With the drone of last week’s grand prix still ringing in my ears (a deafening sound like millions of giant bees on the warpath) I am looking forward to the coming month’s events in downtown San Jose that are of an altogether more low-key variety. Whereas the grand prix may make the biggest noise possible (even drowning out the departing jets from SJC) and attract a lot of commercial hoopla and out-of-towners, it is enduring events like Cinequest and the San Jose Jazz Festival that are really important to the local community and region.

Next week (August 7-13) will bring the new Zero One Festival and the associated International Symposium of Electronic Arts to downtown San Jose. It is hoped that the festival will become a regular biennial staple on the city’s cultural calendar. While the event is billed as a “Global Festival of Art on the Edge,” the angle that will appeal to Silicon Valley denizens may be that all of the artworks presented in the festival utilize new technology in their creation and/or display, and many of them are interactive. Events will take place throughout downtown and include exhibitions, live music, theater, cinema, lectures and educational workshops. The program really is chock-full of exciting things to see, hear and do with something for everyone, even the technology- and art-averse. Their website is very comprehensive and you can download programs and other information here.

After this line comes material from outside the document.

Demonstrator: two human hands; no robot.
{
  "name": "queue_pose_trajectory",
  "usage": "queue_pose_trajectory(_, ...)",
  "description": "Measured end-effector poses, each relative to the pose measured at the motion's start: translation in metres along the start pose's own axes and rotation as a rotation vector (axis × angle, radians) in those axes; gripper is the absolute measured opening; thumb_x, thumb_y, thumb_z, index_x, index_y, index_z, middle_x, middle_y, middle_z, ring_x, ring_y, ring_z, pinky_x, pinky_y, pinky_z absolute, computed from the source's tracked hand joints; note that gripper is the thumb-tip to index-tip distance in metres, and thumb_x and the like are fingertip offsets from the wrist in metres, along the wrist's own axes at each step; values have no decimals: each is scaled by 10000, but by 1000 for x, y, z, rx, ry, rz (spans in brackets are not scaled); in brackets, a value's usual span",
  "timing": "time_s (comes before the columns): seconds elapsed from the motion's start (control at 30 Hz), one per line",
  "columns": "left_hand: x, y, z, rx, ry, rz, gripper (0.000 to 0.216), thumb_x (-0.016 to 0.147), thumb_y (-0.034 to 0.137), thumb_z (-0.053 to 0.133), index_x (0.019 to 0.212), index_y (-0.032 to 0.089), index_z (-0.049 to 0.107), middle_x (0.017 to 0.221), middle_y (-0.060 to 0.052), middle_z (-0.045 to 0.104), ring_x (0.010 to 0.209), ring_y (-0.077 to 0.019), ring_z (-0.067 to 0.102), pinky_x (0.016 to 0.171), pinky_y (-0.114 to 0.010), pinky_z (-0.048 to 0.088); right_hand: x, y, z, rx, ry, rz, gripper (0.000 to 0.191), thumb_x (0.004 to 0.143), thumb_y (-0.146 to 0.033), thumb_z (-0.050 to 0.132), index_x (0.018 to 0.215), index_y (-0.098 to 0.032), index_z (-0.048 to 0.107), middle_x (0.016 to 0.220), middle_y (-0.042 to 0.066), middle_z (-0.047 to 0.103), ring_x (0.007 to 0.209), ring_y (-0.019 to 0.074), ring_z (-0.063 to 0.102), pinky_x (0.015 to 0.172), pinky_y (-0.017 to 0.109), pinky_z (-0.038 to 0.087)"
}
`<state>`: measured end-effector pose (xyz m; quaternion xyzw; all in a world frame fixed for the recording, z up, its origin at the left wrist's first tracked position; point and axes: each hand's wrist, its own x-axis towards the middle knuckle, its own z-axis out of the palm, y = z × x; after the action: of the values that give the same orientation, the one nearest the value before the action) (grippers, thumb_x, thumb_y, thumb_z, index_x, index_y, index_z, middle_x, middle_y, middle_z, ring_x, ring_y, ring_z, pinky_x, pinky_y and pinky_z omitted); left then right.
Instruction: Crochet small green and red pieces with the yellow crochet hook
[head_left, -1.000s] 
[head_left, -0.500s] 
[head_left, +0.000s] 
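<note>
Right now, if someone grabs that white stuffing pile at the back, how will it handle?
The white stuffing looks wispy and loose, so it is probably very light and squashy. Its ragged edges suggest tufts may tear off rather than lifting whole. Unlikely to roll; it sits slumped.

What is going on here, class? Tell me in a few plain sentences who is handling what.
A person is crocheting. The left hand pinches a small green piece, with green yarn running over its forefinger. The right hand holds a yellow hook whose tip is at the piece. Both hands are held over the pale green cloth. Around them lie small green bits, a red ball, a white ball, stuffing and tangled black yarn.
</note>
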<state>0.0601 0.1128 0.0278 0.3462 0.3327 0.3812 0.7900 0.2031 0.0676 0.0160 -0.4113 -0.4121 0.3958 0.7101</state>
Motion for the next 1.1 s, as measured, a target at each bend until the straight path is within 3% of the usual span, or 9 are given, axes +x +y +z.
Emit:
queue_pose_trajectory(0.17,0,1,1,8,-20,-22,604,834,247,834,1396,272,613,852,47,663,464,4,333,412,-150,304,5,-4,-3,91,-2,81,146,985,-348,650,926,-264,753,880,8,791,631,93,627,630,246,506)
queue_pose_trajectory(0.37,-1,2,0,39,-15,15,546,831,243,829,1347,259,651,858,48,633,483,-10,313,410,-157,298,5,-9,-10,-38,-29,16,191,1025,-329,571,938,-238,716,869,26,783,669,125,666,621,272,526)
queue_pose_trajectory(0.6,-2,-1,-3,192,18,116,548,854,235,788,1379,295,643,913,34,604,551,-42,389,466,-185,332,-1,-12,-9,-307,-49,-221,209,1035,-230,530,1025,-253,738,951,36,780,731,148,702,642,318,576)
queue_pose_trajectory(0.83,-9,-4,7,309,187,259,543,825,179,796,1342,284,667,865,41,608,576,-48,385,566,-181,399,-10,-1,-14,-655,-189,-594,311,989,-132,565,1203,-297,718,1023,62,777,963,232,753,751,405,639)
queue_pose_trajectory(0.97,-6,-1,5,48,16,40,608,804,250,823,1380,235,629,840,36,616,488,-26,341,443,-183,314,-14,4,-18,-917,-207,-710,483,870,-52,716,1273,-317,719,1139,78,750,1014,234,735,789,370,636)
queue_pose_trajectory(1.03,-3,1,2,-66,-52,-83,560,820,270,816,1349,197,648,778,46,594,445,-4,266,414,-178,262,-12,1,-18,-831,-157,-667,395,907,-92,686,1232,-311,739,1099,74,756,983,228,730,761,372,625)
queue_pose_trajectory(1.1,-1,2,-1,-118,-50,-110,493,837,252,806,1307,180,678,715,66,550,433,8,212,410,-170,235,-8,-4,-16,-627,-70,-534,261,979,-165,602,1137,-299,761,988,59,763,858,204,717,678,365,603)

The San Jose Jazz Festival has been a huge success locally for twenty years and this year (August 18, 19 and 20) will be no exception. Some of the headliners are the Neville Brothers, Bud Shank, Dr. John and Marcus Miller, with dozens of great performers presented on the nine stages set up around the downtown hub as usual. Those of you who have attended in the past know how much fun it is to wander around the festival taking in the music and a lot of great food that is as varied as the music. The festival website can be found here.  The only unfortunate difference with this year’s festival is that there will be a $5.00 admission fee for each day where it used to be completely free. You have to ask yourself: when this event brings as many people downtown as the grand prix, why don’t they get the few thousand dollars of funding they need from the city to keep it free while the race gets millions?

Finally, last Sunday I made a discovery that I want to tell you about. On the last Sunday of every month in the summer, from 1:30 to 3:30 p.m. at beautiful Shoup Park in Los Altos, there is an old-time band concert given by the community-based Ye Old Towne Band that makes for a delightful afternoon out. The park has plenty of shaded grass for sitting on, and the band is very competent and well-rehearsed. Led by John DeLoach, the band presents a mix of favorite tunes from Broadway, film, television and, of course, marches by John Philip Sousa. The crowd spans all ages and is very appreciative. The next dates are August 27 (at Hillview Park) and September 24 (Shoup Park).
More information can be found here. Take a picnic and something comfortable to sit on.

Anybody who has a favorite summertime public event in San Jose or Santa Clara County, please post it below.


  1. Jack, Give it up on bashing the Grand Prix and the subsidy.  What an easy way to add “drama” to your blog.  Don’t be a hater.  If Reed is elected, you won’t have to worry about more money going into the Grand Prix. 

    Anyway, I am sure someone like yourself would asks the question: How much money/city staff time/police etc. the city is putting into the Zero One.  For that matter how is it helping the economy.  Or since it is arts I guess it doesn’t matter… 

    BTW I am all for positive events in downtown regardless of what type they are.  I just can’t stand some of this logic on how a “good event” is defined.  They all bring something different to the table. 

    Favorite summertime event in San Jose…sitting on the patio – enjoying the evening weather – at McCormick’s during happy hour.  People watching and good company.  Especially after Music in the Park.  Farmer’s market is a close second.  And perhaps the Zero One…who knows?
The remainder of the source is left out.